Canaries in the coal mine

Which established organization or way of doing things is the best predictor of marketing’s future? That is, is it the newspaper business? The record business? Neither? None?

I think politics is a pretty good canary. There’s a great article in this month’s Atlantic about what many are calling the “YouTube” election. (Note: I’m not. That’s the new handle professional journalists have bestowed upon the race). Michael Hirschorn notes that the Clinton campaign has run smack into a new reality:

Like watching Nixon sweat on television in 1960, to read Hillary’s e-mail today is to experience an old dispensation crashing headlong into the new. Clearly, someone at Hillary HQ—or, more likely, a highly paid consultant—spent serious time building a multiplatform, interactive strategy to swathe the electorate in the marital faux-togetherness of Bill and Hillary running for office.

 

Fake doesn’t make it any more. (He got some phony “have lunch with Hillary” emails last fall). And Hillary doesn’t get it. Hirschorn goes on to say:

…what the era of YouTube and social media prizes is authenticity, improvisation, rough edges. Whether these values are genuinely held or brilliantly mimicked is immaterial. You have to bring the realness. John McCain and Barack Obama turn out to be fantastic at realness; each offers up a kind of linguistic meta­narrative that says—screams—“I am not a politician,” or at least, “I’m not only a politician.”

 

He adds later,

…but as Frank Rich has pointed out repeatedly and hilariously, Hillary’s spontaneous interactions with the public have all the improvisational élan of a Fortune 500 earnings call. On her Web chats, the viewer questions might as well be submitted by voter­bots. Hillary answers in fully formed paragraphs that double as nonnarcotic sedatives.

 

Look.
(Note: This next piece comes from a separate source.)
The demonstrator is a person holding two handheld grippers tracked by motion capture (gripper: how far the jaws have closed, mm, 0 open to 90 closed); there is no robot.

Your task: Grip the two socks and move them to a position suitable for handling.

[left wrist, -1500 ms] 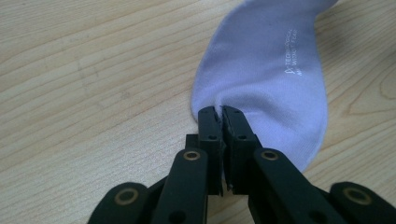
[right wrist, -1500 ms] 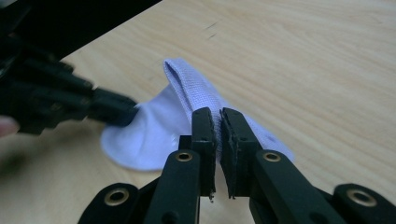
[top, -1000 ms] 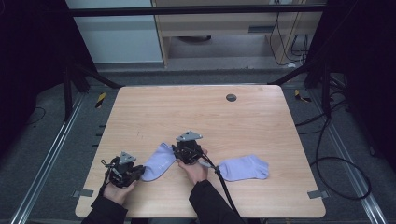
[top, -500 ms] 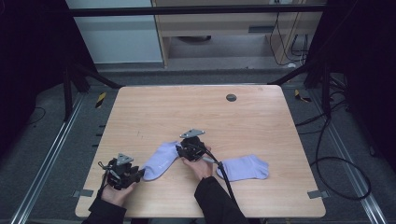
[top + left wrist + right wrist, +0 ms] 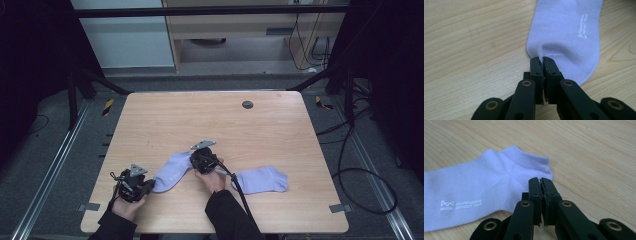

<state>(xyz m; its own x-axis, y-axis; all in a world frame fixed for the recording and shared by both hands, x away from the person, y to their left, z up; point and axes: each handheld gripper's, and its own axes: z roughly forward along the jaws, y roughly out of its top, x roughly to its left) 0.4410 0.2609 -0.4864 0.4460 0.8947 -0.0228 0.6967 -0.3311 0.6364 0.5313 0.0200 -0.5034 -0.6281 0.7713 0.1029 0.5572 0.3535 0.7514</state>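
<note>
Socks are the work here: the left gripper [image 5: 541, 60] has just closed its jaws on the toe end of the near sock [image 5: 172, 170], with a little fold of cloth pinched between the tips, and the right gripper [image 5: 540, 180] has just closed on the cuff end of this same sock, though whether cloth is really caught there is hard to tell. The second sock [image 5: 262, 180] lies flat on the table [image 5: 280, 125], to the right of the right gripper and apart from it. To do this step well, I think both hands should lift together and keep the cloth lightly stretched between them, and the right grip should be checked first so the cuff does not slip out.
</note>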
It’s easy to bash the Senator from New York. It’s fun, too, because her transcendent phoniness gives us so many opportunities to shake our heads in disbelief.

But here’s the most important point. And the one marketers can ignore only to their ultimate peril:

The old political speech has started sounding so canned that we literally cannot hear it. I could listen to Hillary all day without really understanding a word she says. It’s not just the unearned intimacy; it’s the way everything seems manipulated and focus-tested by teams of professionals to the point where it becomes a kind of elision, a non-speak.

 

Isn’t that the way we sound as marketers? Isn’t the latest special offer “just for you, Mr. _______, the computerized “personalized” thank you, the false touting of goodness equally grating on the nerves?

I think it is. Marketing could talk all day without a normal person understanding a word of what you’re saying. What does “increase my consideration” actually mean? Can you really measure opinion - and , worse, try to claim a “shifting of opinion” in a positive direction?

I don’t think we can any more. There are too many people out there ready to hoot in derision at your latest overblown claims.

The old ways are beginning to fail at selling politicians to the American public. Can toothpaste that doesn’t really get your teeth whiter, motor oil that doesn’t protect your engine better and discount stores that don’t offer truly lower prices be far behind?

Tags:

divider


One comment on “Canaries in the coal mine”

  1. Jim Amos says,

    Yeah, it’s pathetic and utterly entertaining to watch the world of big business and politics play catch-up (or not) with the flow of conversation online.

    I love how the web has democratized the process of calling out phoney’s, bad products, misleading media etc like no other medium before it (at least in terms of scale, speed of propagation and ease of access). Much has been written about the disseminating ‘power of bloggers’ of course, but it goes deeper than that even, with feedback forums, voting boards, status updates, tweets, shoutbox comments, live embedded chat and more besides - an ever-growing array of rusty shanks in the arsenal of public opinion.

    If you make a living in part from the power of public perception (and who doesn’t?) you had better be prepared to take the rough with the smooth.